「お話(仮)」
「奥様こそ、何か異変はございませんでしたか? 下の階で少々騒ぎが起こったものですから」
微かに、テーブルのティーカップが揺れた。
それを見透かすような眼差しで、ビアンカは答えた。
「いいえ、私は何も。さっき、あなたが飲み物に混ぜてくれたお薬のおかげかしら?」
「ご存知でしたか」
「紅茶の味くらい分かるわ」
残っていたダージリンティーを飲み切り、ゆっくりと椅子から立ち上がる。
「ところで、港に戻ったら、ひとつ調べて欲しいことがあるの」
空いたカップの脇に置かれた木筒。
ビアンカは読み終えた書状をその中へ戻すと、それをルビアに手渡して指令を下した。
社長として。古い友人として。そして――。
「北へ……。『牙』のメンバーを連れて、エンデュミオンへ行って頂戴」
○
クリス達の遥か後方で船は炎上し、ゆっくりと暗い海に呑まれていった。
オリバーは港に立ち尽くしたまま、しっかりと母の腕に抱きついていた。コウミは半ば放心状態で、沈みゆく船を眺めている。

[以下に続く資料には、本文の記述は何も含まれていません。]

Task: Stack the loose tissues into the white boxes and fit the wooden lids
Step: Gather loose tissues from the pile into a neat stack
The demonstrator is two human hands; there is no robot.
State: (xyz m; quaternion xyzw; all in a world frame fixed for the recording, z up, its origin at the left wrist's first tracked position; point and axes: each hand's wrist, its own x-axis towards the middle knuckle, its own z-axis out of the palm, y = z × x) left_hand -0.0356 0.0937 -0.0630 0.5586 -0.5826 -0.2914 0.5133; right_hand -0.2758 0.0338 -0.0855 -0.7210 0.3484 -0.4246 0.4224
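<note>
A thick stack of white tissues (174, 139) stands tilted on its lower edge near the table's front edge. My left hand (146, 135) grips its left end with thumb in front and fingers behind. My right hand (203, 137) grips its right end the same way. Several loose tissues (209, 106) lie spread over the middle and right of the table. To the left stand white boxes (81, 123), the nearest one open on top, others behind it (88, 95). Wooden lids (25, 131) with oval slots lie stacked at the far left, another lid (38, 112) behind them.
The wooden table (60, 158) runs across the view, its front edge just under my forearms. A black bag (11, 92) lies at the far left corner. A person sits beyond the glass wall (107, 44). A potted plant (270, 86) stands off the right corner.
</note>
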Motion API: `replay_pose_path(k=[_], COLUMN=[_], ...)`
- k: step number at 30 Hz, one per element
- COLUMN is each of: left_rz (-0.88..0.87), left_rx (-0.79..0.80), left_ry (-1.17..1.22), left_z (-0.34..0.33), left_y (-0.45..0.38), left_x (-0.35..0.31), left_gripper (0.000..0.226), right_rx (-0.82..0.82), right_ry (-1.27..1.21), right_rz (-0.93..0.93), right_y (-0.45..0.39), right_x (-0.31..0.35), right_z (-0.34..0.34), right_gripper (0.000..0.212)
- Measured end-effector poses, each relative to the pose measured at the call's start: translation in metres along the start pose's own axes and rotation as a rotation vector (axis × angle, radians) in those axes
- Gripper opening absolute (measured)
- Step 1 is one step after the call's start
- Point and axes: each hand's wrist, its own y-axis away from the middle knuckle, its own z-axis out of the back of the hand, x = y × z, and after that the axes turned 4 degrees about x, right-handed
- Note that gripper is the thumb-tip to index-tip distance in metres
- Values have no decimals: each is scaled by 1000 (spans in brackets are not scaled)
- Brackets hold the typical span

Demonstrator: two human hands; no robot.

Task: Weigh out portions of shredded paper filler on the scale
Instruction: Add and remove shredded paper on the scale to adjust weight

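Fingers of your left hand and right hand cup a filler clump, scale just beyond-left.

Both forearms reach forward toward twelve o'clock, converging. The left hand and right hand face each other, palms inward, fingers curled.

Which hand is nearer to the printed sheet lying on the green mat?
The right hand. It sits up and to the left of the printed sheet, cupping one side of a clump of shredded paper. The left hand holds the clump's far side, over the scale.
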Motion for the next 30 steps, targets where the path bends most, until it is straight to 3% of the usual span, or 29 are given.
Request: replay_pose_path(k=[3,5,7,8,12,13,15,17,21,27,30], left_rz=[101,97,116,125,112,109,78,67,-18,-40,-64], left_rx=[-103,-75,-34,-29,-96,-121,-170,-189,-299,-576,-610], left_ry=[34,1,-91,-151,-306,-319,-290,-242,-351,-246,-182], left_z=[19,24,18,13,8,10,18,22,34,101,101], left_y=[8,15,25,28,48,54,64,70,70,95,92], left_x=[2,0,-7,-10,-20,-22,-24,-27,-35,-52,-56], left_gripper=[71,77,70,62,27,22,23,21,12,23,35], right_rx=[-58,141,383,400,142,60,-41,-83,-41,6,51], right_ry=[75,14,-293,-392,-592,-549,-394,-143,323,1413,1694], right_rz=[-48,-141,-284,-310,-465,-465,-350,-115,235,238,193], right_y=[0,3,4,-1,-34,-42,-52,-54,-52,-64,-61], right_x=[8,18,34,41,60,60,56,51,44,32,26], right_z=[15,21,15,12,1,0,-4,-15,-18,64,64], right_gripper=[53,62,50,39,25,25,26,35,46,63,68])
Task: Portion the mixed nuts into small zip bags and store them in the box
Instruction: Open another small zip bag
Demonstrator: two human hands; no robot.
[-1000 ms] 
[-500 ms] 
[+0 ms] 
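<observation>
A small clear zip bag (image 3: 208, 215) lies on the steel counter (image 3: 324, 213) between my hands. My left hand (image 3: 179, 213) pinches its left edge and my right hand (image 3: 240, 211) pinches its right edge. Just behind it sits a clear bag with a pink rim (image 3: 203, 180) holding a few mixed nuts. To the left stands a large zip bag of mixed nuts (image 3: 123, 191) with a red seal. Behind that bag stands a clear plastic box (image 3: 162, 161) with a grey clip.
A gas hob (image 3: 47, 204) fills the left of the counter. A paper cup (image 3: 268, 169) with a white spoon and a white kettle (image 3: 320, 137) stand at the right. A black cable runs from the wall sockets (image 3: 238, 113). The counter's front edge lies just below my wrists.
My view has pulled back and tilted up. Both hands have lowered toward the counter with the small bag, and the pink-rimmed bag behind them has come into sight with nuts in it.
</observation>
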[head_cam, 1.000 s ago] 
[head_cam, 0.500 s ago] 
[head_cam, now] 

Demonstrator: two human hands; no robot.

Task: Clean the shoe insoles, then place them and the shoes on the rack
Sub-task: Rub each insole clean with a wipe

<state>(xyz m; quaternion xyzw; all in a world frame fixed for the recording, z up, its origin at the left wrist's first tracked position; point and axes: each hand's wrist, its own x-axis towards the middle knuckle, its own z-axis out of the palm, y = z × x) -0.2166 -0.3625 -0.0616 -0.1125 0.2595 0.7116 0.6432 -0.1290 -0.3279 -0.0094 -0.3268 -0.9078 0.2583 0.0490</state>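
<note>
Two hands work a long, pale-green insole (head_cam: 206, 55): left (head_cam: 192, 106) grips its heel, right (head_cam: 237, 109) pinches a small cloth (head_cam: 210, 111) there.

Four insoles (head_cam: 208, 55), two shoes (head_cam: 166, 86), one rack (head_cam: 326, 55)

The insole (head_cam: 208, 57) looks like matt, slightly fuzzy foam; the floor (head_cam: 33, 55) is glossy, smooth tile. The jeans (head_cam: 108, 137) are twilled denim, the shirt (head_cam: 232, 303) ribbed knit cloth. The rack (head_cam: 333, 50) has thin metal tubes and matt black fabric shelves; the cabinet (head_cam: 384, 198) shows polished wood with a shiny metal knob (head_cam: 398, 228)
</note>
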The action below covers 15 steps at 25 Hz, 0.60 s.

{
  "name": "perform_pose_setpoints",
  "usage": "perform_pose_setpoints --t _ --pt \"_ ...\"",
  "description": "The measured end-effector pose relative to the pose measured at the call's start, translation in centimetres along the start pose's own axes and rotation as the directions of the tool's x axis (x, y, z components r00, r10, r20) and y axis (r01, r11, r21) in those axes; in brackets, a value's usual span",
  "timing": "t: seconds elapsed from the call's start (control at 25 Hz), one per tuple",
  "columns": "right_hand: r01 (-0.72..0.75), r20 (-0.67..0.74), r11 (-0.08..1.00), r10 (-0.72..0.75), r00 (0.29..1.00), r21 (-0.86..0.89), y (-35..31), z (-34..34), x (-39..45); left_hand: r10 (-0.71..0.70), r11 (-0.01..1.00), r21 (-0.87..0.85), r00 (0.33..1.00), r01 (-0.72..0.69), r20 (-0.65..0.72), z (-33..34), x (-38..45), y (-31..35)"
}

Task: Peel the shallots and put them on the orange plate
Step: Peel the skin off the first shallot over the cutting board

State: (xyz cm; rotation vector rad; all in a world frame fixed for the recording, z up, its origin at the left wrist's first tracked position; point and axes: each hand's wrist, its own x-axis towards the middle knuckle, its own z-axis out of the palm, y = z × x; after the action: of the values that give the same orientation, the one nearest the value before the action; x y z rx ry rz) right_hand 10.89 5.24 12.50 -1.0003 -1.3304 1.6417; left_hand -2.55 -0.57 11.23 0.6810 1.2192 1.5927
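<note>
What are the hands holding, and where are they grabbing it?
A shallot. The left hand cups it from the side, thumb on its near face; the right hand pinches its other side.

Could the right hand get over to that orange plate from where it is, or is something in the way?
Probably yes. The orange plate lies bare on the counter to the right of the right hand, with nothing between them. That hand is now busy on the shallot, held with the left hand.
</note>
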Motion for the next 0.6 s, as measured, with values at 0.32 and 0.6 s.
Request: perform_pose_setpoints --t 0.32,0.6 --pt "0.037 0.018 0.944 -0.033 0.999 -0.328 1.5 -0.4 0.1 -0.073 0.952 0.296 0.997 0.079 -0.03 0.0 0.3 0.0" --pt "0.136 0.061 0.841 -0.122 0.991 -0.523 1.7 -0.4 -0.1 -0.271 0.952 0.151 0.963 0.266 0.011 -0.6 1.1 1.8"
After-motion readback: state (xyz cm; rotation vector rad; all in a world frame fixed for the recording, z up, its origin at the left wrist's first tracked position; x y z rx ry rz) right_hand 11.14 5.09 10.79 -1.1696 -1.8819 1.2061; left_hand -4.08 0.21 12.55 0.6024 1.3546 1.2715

ルビアとヨウ、フウマは救命ボートが陸に着く直前、誰にも気付かれずに姿を消した。
その他の客達はグレーシャに連れられ、虚ろな表情でジュノーの町へ散ったようだ。
「……」
船が完全に沈んだ後も、クリスは食い入るように海面を見詰めていた。
シヴァは逆に、海を見ようとはしなかった。
「明日の、晩……」
二人の呟きが重なった。
明日、果たして何が起きろうとしているのか、二人には見当もつかない。
だが、意見は即座に一致した。
泣いても笑っても、これが最後になるだろう。
用意された決戦の舞台。『紅い獣』の居城へ――。